Stefan M. Seydel
Stefan Markus Seydel (* 22. März 1965 in Sorengo) ist ein Schweizer Künstler, Unternehmer, Autor und Sozialarbeiter.[1] Seydel gehört zu den Künstlern der Gegenwart, die ihre Aktivitäten, bzw. ihr Werk in den Alltag, ins Wissenschaftliche, und vor allem ins „globale Soziale“ hinein öffentlich ausbreiten.[2] Nach dem Verzicht auf „ewige Werte“ wollen sie dem Wandel der gesellschaftlichen Bedingungen und den künstlerischen Aktivitäten Raum geben, die eine sich verändernde, bzw. die nächste Kultur im Blick haben. Surrealismus und Dadaismus markieren den Anfang dieser Bewegung, die aus Sicht von Vertretern der damals etablierten Kunstszene als Ende der Kunst begriffen wurden.[3]
Kulturpessimismus ist Seydel fremd. Er praktiziert und reflektiert die Online-Aktivitäten unserer Gesellschaft – wie z. B. den Umgang mit Wissen – um „diese Spuren zu erfassen, zu archivieren und zirkulieren zu lassen“.[4] Er verfolgt Ideen, die er im Internet-Unternehmen rebell.tv zusammen mit Tina Piazzi umgesetzt hat. Über verschiedene Rubriken und Kanäle, inklusive Medien wie Blog, Print, Podcast und Online-Magazin praktizierten beide Künstler laut Dirk Baecker eine seltene „Kombination liberalen, ökologischen und sozialen Denkens, ...die es fast nur in der Schweiz gibt“.[5]

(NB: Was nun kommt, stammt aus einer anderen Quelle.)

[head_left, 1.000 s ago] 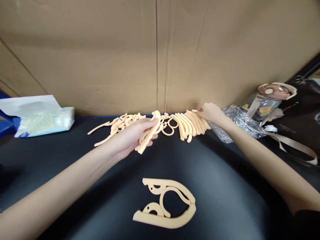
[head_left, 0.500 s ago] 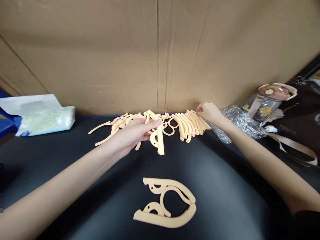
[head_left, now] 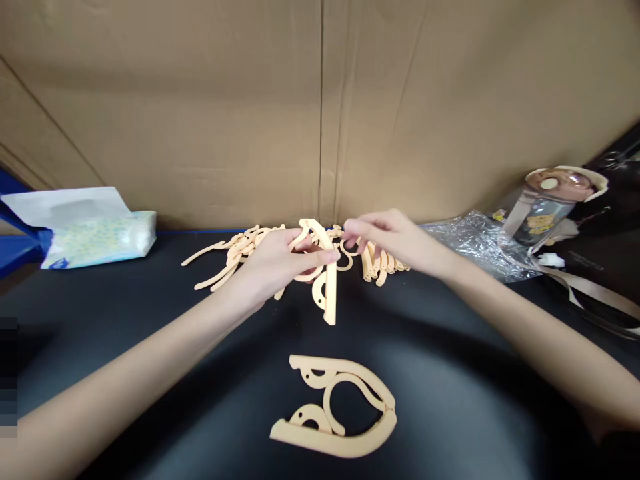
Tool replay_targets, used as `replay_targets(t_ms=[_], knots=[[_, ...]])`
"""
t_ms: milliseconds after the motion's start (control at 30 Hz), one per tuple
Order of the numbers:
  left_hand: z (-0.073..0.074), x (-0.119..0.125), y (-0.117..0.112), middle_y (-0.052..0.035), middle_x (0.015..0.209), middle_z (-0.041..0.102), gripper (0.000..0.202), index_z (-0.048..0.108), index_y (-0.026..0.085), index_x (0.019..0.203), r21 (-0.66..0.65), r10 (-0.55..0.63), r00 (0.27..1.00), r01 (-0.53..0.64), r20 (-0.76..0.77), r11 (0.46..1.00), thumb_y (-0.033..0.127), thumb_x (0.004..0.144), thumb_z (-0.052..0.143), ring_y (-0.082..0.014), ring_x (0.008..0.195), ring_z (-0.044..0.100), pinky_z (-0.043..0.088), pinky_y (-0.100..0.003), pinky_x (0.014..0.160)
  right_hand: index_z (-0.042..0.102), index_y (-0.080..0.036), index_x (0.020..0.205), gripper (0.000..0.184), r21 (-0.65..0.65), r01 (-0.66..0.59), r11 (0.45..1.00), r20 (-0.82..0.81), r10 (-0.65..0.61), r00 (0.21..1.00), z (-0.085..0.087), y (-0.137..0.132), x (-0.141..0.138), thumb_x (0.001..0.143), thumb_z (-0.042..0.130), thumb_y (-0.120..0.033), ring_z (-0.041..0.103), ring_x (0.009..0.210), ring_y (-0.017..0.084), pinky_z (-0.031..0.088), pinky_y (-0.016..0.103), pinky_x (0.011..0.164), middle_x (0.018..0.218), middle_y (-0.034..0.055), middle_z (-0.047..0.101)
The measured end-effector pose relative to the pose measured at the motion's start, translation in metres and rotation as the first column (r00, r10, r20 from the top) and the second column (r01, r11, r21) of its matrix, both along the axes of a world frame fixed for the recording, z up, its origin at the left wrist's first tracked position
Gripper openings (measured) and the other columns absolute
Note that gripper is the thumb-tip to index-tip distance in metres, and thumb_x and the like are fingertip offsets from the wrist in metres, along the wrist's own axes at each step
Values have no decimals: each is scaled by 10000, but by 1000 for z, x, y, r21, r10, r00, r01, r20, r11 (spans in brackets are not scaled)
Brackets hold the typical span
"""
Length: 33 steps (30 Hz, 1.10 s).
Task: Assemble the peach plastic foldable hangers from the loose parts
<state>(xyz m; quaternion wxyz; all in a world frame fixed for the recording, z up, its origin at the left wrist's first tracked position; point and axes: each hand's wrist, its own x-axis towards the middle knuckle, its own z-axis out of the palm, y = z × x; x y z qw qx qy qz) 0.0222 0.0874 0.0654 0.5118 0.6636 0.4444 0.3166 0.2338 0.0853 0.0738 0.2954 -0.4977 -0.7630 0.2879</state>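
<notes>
My left hand (head_left: 267,270) grips a beige folding clothes hanger (head_left: 331,293), thumb across its long arm, raised above the black table. Close to its right, my right hand (head_left: 397,240) has its fingertips drawn together. Whatever they may hold is too small or hidden to make out. Behind and below that hand lies a row of curved beige hanger arms (head_left: 383,262), partly covered. A loose pile of beige hanger parts (head_left: 237,252) spreads behind my left hand. Nearer to me, a second folded hanger (head_left: 357,445) rests flat with its round hook between its arms.
At the left is a soft tissue pack (head_left: 107,237) with a white sheet on top. Crumpled clear plastic (head_left: 465,243) lies on the right, beside a drinking bottle (head_left: 545,210) with a strap. A cardboard wall (head_left: 200,113) closes off the back of the table.
My right hand has come left from the far end of the row of hanger arms to beside the held hanger. My left hand still grips the hanger, slightly lower and farther right in view.
</notes>
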Motion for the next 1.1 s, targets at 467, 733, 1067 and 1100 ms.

Kunst versteht Seydel als „Arbeit am Sozialen“, die er praktisch und im Diskurs mit verschiedensten wissenschaftlichen Theorien über die Bedingungen gesellschaftlichen Lebens bearbeitet. Er benutzt für seine Kunst das „WorldWideWeb“ als „Vermittlungsnetzwerk.“[6] Gleichzeitig dient dieses Netzwerk der Entwicklung eines „Workflows“, der die Prozesse seiner Arbeit dokumentiert. Der Ort der Feldforschung wurde seit kurzem durch das Umfeld der Wikimedia-Foundation erweitert.[7]
In regelmäßig stattfindenden „Arbeitstreffen“ (z. B. „Feedlogs“) zusammen mit diversen Gesprächspartnern gibt er über Streaming Videos Einblicke in seine eigenen Fragen und die Antworten seiner meist unbekannten Gesprächspartner.[8] Kommunikation ist sein Alltagsgeschäft im Netz. Er möchte öffentlich machen, wie durch Kommunikation „erhellende, abkühlende, praktische Unterscheidungen“ hervorgebracht werden, denen Lernen und Verändern folgen können.[9] Künstlerische Irritation bleibt, so Seydel, die einzige Möglichkeit des Nachdenkens über die Welten, die im Netz aufeinandertreffen.[10]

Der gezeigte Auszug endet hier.